PROBLEM STATEMENT –
Pictures are to be dropped, and only the lines from the one containing "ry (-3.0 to" through the end of the data below are to be reproduced as written.

SUPPLIED DATA –
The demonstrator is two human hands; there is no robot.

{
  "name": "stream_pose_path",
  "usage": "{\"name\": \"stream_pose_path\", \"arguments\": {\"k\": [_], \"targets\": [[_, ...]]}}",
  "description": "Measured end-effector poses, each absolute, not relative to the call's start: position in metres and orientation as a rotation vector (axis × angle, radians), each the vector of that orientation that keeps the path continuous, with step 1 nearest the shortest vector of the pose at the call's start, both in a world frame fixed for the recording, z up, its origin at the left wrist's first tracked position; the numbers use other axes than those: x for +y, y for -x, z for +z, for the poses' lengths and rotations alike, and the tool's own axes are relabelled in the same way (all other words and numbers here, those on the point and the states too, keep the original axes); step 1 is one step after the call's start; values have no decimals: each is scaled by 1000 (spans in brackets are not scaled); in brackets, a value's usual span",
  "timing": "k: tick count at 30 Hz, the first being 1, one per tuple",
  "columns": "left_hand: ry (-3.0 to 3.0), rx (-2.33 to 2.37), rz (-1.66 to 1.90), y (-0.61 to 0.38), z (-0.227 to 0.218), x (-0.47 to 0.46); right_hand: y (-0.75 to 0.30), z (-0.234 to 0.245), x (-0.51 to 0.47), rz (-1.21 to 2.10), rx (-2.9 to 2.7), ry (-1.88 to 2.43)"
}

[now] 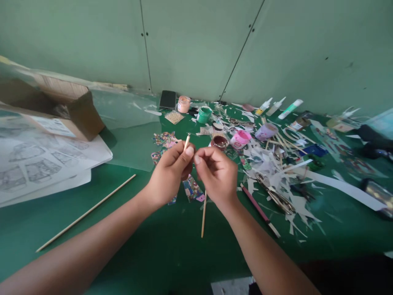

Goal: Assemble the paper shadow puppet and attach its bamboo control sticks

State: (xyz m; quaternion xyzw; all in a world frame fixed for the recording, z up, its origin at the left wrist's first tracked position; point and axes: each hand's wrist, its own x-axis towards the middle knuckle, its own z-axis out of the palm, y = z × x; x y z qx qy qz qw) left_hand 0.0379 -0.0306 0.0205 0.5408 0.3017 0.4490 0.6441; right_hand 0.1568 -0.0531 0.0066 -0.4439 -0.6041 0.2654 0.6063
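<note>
My left hand (168, 172) is closed around a pale wooden stick (186, 143), which pokes up between thumb and forefinger with a small shiny metal bit at its tip. Its lower part is hidden by my fingers. Right beside it, my right hand (217, 172) has thumb and forefinger pinched together; whatever they hold is hidden. Below that hand a thin wooden stick (204, 215) shows; I cannot tell whether it is held or lies on the table. Colourful printed cut-outs (193, 188) lie beneath and behind both hands.
On the green table (123, 254), a long skewer (87, 212) lies left, near printed sheets (39, 159) and a cardboard box (82, 114). Paint jars (241, 139) stand behind my hands. Rightward are paper scraps (260, 157), scissors (274, 194) and a maroon pencil-like stick (258, 208).
</note>
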Motion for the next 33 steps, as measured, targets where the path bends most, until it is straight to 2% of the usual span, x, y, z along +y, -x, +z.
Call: {"name": "stream_pose_path", "arguments": {"k": [9, 18, 24, 33], "targets": [[-1200, 645, 1040, -35, 20, -29, -159, 10, -55, 645, -1356, 973], [-1648, 757, 1020, -19, 27, -15, -166, 12, -55, 679, -1419, 1013], [-1858, 841, 898, -17, 28, -14, -169, 11, -53, 541, -1548, 1066], [-1543, 759, 886, -27, 20, -19, -168, 8, -54, 200, -1625, 1045]]}}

ANSWER AREA –
  "columns": "left_hand: ry (-3.0 to 3.0), rx (-2.33 to 2.37), rz (-1.66 to 1.90), y (-0.61 to 0.38), z (-0.227 to 0.218), x (-0.47 to 0.46); right_hand: y (-0.75 to 0.30), z (-0.234 to 0.245), x (-0.51 to 0.47), rz (-1.21 to 2.10), rx (-2.9 to 2.7), ry (-1.88 to 2.43)"
}

[now] 

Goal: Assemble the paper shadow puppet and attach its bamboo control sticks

State: (xyz m; quaternion xyzw; all in a world frame fixed for the recording, z up, its origin at the left wrist's first tracked position; point and axes: each hand's wrist, its own x-axis towards the middle knuckle, its own z-axis out of the palm, y = z × x; x y z qx qy qz qw) left_hand 0.0379 -0.0306 0.0205 0.5408 0.3017 0.4490 0.6441; right_hand 0.1568 -0.0531 0.0066 -0.4439 -0.6041 0.2654 0.6063
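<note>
My left hand (168, 172) is closed around a pale wooden stick (186, 143), which pokes up between thumb and forefinger with a small shiny metal bit at its tip. Its lower part is hidden by my fingers. Right beside it, my right hand (217, 172) has thumb and forefinger pinched together; whatever they hold is hidden. Below that hand a thin wooden stick (204, 215) shows; I cannot tell whether it is held or lies on the table. Colourful printed cut-outs (193, 188) lie beneath and behind both hands.
On the green table (123, 254), a long skewer (87, 212) lies left, near printed sheets (39, 159) and a cardboard box (82, 114). Paint jars (241, 139) stand behind my hands. Rightward are paper scraps (260, 157), scissors (274, 194) and a maroon pencil-like stick (258, 208).
</note>
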Motion for the next 33 steps, as measured, targets where the path bends most, until it is straight to 2% of the usual span, x, y, z along +y, -x, +z.
Call: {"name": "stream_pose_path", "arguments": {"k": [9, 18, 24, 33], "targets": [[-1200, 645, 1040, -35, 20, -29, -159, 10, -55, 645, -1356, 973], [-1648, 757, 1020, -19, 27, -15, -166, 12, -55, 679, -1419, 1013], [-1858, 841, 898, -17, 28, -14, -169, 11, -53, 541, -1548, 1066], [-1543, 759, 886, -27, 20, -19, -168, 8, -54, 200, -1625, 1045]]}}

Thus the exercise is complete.